**Data provided**
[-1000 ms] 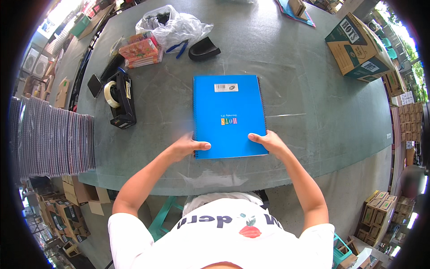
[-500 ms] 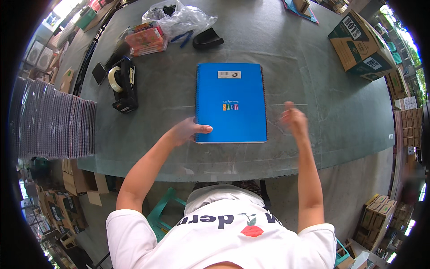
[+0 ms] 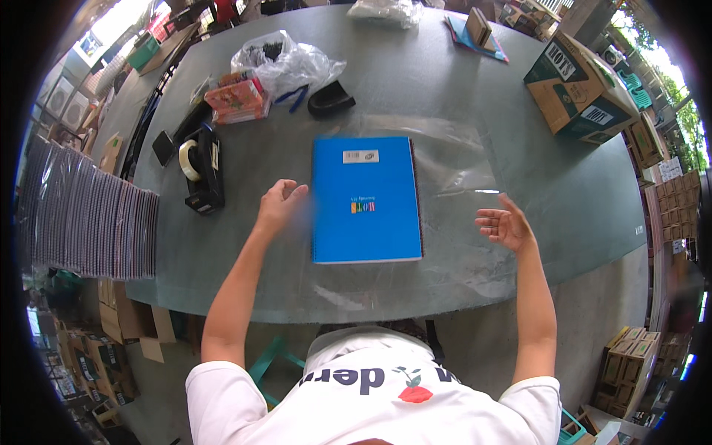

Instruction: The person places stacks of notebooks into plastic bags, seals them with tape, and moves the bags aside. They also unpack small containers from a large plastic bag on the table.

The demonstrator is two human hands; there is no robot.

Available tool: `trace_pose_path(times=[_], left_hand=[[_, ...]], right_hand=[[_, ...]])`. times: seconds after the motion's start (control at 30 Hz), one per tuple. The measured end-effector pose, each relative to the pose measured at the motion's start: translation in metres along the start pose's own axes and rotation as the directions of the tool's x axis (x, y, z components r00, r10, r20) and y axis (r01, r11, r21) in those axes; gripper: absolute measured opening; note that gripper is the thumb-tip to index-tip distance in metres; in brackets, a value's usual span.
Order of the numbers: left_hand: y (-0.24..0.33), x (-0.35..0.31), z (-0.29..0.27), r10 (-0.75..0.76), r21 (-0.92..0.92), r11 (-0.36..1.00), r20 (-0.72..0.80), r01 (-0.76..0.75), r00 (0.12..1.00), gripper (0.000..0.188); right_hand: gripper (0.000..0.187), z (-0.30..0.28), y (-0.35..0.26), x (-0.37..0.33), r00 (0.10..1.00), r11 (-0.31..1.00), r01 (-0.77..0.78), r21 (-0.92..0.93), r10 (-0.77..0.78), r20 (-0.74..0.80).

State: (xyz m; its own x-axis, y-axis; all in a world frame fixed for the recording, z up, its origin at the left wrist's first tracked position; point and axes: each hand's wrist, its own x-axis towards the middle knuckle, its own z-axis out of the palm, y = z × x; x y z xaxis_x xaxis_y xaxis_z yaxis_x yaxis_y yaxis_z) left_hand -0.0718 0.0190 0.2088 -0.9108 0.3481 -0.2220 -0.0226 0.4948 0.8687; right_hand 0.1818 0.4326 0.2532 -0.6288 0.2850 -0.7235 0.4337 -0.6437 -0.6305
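A blue spiral-bound notebook, perhaps more than one in a low stack, lies flat in the middle of the table with a small white label near its far edge. Beneath and around it spreads a clear plastic sheet, wrinkled on the right. My left hand hovers just left of the notebook, off it, fingers loosely curved and slightly blurred, with nothing visible in them. To the notebook's right, over the plastic, my right hand is open, fingers spread and palm turned inward, holding nothing.
On the left are a black tape dispenser and a tall plastic-wrapped notebook stack. Farther back lie orange packets, blue-handled pliers or cutters, a black curved piece and a plastic bag. A cardboard box stands far right.
My left hand has let go of the notebook's left edge and moved away from it. My right hand has opened out from a more closed pose. The whole view has shifted slightly.
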Motion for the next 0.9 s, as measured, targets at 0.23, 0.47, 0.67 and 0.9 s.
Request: trace_pose_path(times=[0.23, 0.47, 0.67, 0.9], left_hand=[[0.007, 0.032, 0.062, 0.318, 0.227, 0.936, -0.21, -0.271, 0.924, 0.082], [0.017, 0.025, 0.073, 0.431, 0.171, 0.899, -0.19, -0.403, 0.882, 0.078], [0.053, 0.019, 0.07, 0.73, 0.677, 0.583, -0.193, -0.449, 0.656, 0.07], [0.122, 0.17, 0.107, 0.842, 0.395, 0.533, -0.159, -0.748, 0.516, 0.091]], right_hand=[[0.03, 0.163, -0.066, -0.04, 0.932, 0.033, 0.363, -0.931, -0.019, 0.362], [0.021, 0.274, 0.021, 0.048, 0.821, -0.448, 0.567, -0.691, 0.377, 0.429], [0.019, 0.255, 0.042, 0.061, 0.818, -0.039, 0.552, -0.833, 0.219, 0.532], [0.021, 0.266, 0.071, 0.042, 0.847, -0.225, 0.513, -0.828, -0.02, 0.53]])
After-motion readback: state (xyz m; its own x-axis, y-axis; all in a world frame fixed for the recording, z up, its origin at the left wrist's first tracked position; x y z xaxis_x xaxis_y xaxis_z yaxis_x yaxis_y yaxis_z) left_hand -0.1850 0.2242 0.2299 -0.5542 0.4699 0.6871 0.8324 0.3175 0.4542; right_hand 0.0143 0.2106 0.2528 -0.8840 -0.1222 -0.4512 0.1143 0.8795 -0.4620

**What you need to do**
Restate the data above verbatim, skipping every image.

**Answer section**
[-1000 ms] 
[-500 ms] 
[+0 ms] 

Instruction: The person places stacks of notebooks into plastic bags, seals them with tape, and moves the bags aside. They also unpack small containers from a large plastic bag on the table.

The demonstrator is two human hands; there is no robot.

Available tool: `trace_pose_path(times=[_], left_hand=[[_, ...]], right_hand=[[_, ...]])`. times: seconds after the motion's start (control at 30 Hz), one per tuple. The measured end-effector pose, each relative to the pose measured at the motion's start: translation in metres along the start pose's own axes and rotation as the directions of the tool's x axis (x, y, z components r00, r10, r20) and y axis (r01, r11, r21) in those axes; gripper: absolute measured opening; note that gripper is the thumb-tip to index-tip distance in metres; in brackets, a value's usual span.
Order of the numbers: left_hand: y (-0.24..0.33), x (-0.35..0.31), z (-0.29..0.27), r10 (-0.75..0.76), r21 (-0.92..0.92), r11 (-0.36..1.00), r20 (-0.72..0.80), r01 (-0.76..0.75), r00 (0.12..1.00), gripper (0.000..0.188); right_hand: gripper (0.000..0.187), z (-0.30..0.28), y (-0.35..0.26), x (-0.37..0.33), r00 (0.10..1.00), r11 (-0.31..1.00), r01 (-0.77..0.78), r21 (-0.92..0.93), r10 (-0.77..0.78), r20 (-0.74..0.80).

State: (xyz m; its own x-axis, y-axis; all in a world frame fixed for the recording, z up, its origin at the left wrist's first tracked position; point and axes: each hand's wrist, its own x-axis towards the middle knuckle, its own z-axis out of the palm, y = z × x; x y z xaxis_x xaxis_y xaxis_z yaxis_x yaxis_y yaxis_z) left_hand -0.0718 0.0190 0.2088 -0.9108 0.3481 -0.2220 -0.0226 0.4948 0.8687; right_hand 0.1818 0.4326 0.2532 -0.6288 0.2850 -0.7235 0.4337 -0.6437 -0.6305
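A blue spiral-bound notebook, perhaps more than one in a low stack, lies flat in the middle of the table with a small white label near its far edge. Beneath and around it spreads a clear plastic sheet, wrinkled on the right. My left hand hovers just left of the notebook, off it, fingers loosely curved and slightly blurred, with nothing visible in them. To the notebook's right, over the plastic, my right hand is open, fingers spread and palm turned inward, holding nothing.
On the left are a black tape dispenser and a tall plastic-wrapped notebook stack. Farther back lie orange packets, blue-handled pliers or cutters, a black curved piece and a plastic bag. A cardboard box stands far right.
My left hand has let go of the notebook's left edge and moved away from it. My right hand has opened out from a more closed pose. The whole view has shifted slightly.
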Motion for the next 0.9 s, as measured, targets at 0.23, 0.47, 0.67 and 0.9 s.
Request: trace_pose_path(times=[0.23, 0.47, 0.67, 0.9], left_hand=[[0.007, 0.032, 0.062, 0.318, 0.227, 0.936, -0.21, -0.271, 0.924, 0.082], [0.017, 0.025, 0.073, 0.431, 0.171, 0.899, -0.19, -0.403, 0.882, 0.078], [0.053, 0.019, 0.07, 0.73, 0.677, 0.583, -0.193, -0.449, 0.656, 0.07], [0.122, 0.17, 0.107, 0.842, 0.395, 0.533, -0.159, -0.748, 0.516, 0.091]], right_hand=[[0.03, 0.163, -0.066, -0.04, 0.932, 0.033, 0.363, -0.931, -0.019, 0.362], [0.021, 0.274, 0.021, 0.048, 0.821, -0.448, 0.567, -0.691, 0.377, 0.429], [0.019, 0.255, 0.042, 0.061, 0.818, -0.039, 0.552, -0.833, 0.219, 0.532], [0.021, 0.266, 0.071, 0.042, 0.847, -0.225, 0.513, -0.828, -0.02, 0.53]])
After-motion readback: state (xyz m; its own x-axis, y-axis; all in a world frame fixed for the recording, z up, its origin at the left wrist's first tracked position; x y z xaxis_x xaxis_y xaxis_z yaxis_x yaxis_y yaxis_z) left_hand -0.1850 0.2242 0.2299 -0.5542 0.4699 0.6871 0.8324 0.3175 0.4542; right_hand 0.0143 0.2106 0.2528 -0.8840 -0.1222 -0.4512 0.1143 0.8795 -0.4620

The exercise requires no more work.